Treating Minor Burns at Home
To treat minor burns—first-degree burns and smaller second-degree burns—promptly follow these steps:
• With chemical burns, make sure the chemical and any clothing or jewelry in contact with the chemical are removed.
• Cool the burn under running water long enough to reduce pain—usually about 15 to 20 minutes. If this isn’t possible, immerse the burn in cold water or cover it with cold compresses. Don’t put the ice directly on the burn. Doing so can cause frostbite and further damage.
• Once a first-degree burn is completely cooled, apply lotion or moisturizer to soothe the area and prevent dryness. For sunburn, try 1% hydrocortisone cream or an anesthetic cream. Don’t apply butter to burned skin. It holds heat in the tissues and may cause more damage. It also increases risk of infection.
• Cover the burn with a sterile gauze bandage. Wrap loosely to avoid putting too much pressure on the burn. Bandaging keeps air off the burn and reduces pain.
• Take an over-the-counter pain reliever unless your doctor has told you to avoid these medications. These include drugs such as aspirin, ibuprofen (eg, Advil, Motrin IB), naproxen (eg, Aleve), and acetaminophen (eg, Tylenol).
• Fluid-filled blisters sometimes form. Don’t break the blisters. However, if the area is tender, snip a tiny hole in the blister with a small scissors that has been sterilized in alcohol. If the blister is broken, wash with antibacterial soap and water, apply an antibiotic ointment, and bandage.

After initial treatment, it’s important to keep the burned area well-moisturized by applying a skin lotion. In addition, protect the area from prolonged exposure to ultraviolet (UV) light, such as that given off by the sun, by covering it with clothing or by using a UV-proof sunscreen for at least one year. If there’s scarring, the area may always need sun protection.

If treated properly, first-degree and smaller second-degree burns heal in most people without leaving a scar. Healing can occur in as quickly as one week, although it may take longer if you’re older or have a weakened immune system. The skin may scale or blister, but the pain will likely be significantly reduced within a few days to one week. It may take one month or more for the burned skin to regain its original color.

Treating Serious Burns
Serious burns—second-degree burns with a diameter of 2 inches or larger and all third-degree burns—require emergency medical assistance. Emergency assistance is also required for burns to the airway and for smoke inhalation. Inhaling smoke is one of the life-threatening risks of burns. In addition to calling for help, take the following steps:
• Make sure the cause of the burn has been extinguished or removed. If clothing catches on fire, don’t let the person run—that will only feed the fire. Put out the flames with water, or wrap the person in a blanket or coat and roll him or her on the ground. Ensure that the person isn’t in contact with the smoldering materials, but don’t remove the burnt clothing.
• Be sure the person is breathing. If breathing has stopped or you suspect that his or her airway is blocked, try to clear the airway and, if necessary, do CPR.
• Cover the area of the burn with a dry, sterile bandage, if available, or a clean cloth. A sheet will do if the burned area is large, but don’t use a blanket or towel that may have fibers that can adhere to the burn. Don’t apply any ointments, and don’t break any blisters.

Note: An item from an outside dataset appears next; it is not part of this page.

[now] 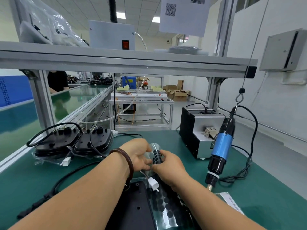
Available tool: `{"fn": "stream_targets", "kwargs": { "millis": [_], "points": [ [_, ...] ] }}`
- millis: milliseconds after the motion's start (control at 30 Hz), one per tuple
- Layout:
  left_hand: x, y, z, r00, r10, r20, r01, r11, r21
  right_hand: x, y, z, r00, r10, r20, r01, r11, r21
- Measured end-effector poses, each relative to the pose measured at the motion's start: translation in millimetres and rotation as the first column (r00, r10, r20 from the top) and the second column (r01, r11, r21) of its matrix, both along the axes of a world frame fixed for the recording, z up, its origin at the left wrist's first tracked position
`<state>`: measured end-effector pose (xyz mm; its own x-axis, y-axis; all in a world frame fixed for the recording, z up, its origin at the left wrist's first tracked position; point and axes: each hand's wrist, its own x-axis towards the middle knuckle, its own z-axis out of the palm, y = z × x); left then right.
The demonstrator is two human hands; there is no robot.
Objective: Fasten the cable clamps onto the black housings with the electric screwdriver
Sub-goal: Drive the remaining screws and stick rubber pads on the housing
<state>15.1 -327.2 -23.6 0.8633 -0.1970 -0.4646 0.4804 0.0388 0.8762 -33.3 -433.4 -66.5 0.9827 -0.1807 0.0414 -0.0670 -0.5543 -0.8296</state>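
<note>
A black housing (139, 206) lies flat at the near edge of the green bench, under my forearms. A clear plastic sheet (157, 155) dotted with black round pads runs up from it. My left hand (137, 155) and my right hand (169, 165) both pinch the upper end of that sheet. A white connector (153, 184) on a cable lies on the housing just below my hands. The electric screwdriver (221, 146), blue and black, hangs from a hook at the right, tip down near the bench. Two more black housings (73, 141) with cables sit at the left.
A grey and black screw feeder box (197, 130) stands behind the screwdriver. A black cable (54, 186) snakes over the bench at the left. A labelled bag (232, 203) lies at the near right. An aluminium shelf frame (126, 62) crosses overhead.
</note>
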Motion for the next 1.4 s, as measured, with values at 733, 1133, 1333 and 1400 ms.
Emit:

At the hospital, doctors may deliver fluids intravenously, as serious burns can cause significant dehydration. Depending on the severity and size of the burn, you may be referred to a specialty facility that treats burns or to a plastic surgeon. For burns that cover a large area of skin, treatments such as skin grafting may be required to help skin tissue regenerate and aid the healing process.

Serious burns that cover a smaller area may heal without significant medical treatment, although they’re likely to cause permanent scarring. Generally, even serious burns heal much like any other wound—a scab forms over the burned area, skin tissue regenerates, and new, healthy skin grows in the wounded area. It may take four to six weeks or longer for the skin to grow back completely. If the wound becomes infected or you experience dizziness, trouble breathing, or other serious complications, seek urgent medical care.